In 2010 Georgia Pellegrini (https://en.wikipedia.org/wiki/Georgia_Pellegrini) published her first book on natural food: Food Heroes (http://www.amazon.com/Food-Heroes-Culinary-Preserving-Tradition/dp/1584798548) She included a chapter about Hans-Otto and his focus on natural production of honey. For example he concludes that small cell bees are more biologically optimized than large cell bees. Thus research done with small cell bees are more reliable concerning what bees are and how they react naturally. In short, research results with small bees are more reliable.

In this context it’s interesting to notify that Norwegian wax is almost pesticide free.

HansOttoJohnsen An important part in his quality control is producing wax foundation as he thinks will be the best help for the bees.

Learning and teaching

Today we understand that adaptation of bees to fighting Varroa isn’t only selection breeding, natural or beekeepers’, for changing the DNA composition, but also epigenteic adaptation, the change of expression of the DNA as a result of changed environmental pressure on the bees. This turns the focus to the importance of locally adapted bee stock. Now research is going on with a third adaptation step, how bees learn how to deal with challenges and how they pass on this knowledge to other bees, worker bees to worker bees.
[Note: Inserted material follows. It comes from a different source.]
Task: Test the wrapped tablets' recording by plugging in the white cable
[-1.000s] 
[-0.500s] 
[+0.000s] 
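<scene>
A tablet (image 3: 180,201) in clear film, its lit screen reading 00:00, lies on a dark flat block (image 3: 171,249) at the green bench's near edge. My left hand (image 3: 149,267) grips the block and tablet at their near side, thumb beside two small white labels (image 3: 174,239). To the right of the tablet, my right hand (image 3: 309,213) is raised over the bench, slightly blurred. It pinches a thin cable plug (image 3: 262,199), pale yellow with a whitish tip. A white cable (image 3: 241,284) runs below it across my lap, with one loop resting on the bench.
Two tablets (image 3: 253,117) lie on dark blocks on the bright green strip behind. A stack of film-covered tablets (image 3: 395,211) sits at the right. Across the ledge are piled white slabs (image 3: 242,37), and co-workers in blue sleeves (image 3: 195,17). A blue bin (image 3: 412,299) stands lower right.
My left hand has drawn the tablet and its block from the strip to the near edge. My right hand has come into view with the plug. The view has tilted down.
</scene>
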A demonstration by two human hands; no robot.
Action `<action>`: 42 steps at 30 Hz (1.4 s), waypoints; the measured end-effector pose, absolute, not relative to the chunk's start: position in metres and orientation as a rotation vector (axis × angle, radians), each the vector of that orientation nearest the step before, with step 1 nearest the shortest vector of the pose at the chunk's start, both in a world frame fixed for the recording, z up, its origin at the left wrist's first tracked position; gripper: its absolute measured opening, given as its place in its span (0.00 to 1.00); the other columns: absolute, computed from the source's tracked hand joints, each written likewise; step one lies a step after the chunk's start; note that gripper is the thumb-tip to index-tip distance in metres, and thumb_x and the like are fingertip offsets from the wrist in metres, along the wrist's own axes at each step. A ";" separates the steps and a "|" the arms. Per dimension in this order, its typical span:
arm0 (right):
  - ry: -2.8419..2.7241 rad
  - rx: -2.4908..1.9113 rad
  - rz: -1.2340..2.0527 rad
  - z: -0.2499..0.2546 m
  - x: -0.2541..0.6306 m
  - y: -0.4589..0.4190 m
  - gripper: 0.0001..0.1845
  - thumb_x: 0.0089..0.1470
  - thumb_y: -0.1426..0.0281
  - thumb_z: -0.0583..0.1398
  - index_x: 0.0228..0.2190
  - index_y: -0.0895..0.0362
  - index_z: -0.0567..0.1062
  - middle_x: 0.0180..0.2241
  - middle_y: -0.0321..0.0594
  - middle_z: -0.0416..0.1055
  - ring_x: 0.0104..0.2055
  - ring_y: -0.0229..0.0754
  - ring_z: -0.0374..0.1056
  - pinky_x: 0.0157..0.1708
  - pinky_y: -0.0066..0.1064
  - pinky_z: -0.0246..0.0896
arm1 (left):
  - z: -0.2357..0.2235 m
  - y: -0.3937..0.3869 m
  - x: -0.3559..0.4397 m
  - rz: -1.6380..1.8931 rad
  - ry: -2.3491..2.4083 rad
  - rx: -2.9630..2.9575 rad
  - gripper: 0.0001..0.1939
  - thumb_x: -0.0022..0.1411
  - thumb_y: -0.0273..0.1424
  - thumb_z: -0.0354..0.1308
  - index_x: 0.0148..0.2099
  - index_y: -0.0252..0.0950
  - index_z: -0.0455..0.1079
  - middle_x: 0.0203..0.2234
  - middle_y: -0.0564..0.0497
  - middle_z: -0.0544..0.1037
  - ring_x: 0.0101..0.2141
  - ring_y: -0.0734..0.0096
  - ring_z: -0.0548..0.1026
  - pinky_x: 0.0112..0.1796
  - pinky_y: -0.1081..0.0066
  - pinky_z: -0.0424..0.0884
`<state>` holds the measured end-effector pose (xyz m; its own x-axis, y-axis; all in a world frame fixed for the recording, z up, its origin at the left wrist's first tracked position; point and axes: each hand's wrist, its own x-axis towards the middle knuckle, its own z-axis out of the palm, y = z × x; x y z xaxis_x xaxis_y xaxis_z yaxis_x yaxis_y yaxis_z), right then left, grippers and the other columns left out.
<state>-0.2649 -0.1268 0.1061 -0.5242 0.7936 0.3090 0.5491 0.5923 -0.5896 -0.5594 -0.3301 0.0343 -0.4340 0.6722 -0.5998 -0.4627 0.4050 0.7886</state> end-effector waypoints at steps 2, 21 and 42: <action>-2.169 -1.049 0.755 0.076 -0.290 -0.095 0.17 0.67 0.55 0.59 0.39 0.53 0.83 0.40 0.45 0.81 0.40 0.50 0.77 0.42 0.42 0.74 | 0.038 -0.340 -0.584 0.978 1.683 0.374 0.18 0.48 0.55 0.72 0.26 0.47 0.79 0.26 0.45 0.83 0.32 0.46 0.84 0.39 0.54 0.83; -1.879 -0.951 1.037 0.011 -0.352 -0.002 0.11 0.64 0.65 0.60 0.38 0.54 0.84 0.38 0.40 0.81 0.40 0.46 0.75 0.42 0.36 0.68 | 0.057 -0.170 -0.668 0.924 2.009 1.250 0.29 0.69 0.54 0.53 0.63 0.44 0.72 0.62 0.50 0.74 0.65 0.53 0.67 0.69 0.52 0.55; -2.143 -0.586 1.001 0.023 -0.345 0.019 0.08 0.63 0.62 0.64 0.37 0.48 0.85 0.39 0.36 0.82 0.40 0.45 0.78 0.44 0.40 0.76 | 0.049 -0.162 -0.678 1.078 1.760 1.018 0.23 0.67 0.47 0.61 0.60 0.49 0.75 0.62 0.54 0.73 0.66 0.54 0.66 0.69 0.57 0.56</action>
Hans-Otto caught a carniolan swarm of not resistant large bees that choose one of his swarm traps for their new home. After establishing this swarm in one of his apiaries he shifted its place with one of his resistant colonies. So this nonresistant colony received the field bees of a resistant colony. Afterwards they both behaved like resistant colonies.

One year he bough buckfast virgin queens not selected for Varroa resistance. He put them in splits made from his bees. The virgins mated in his apiaries. These splits were spread out in different apiaries of his. For two years they kept their colonies working fine and resistant to mites as good as his other colonies.

Now these two experiments absolutely are food for thought.

More than15 minutes of fame

Definitely Hans-Otto Johnsen is worthy of more than the 15 minutes of fame, one commentator thought was enough.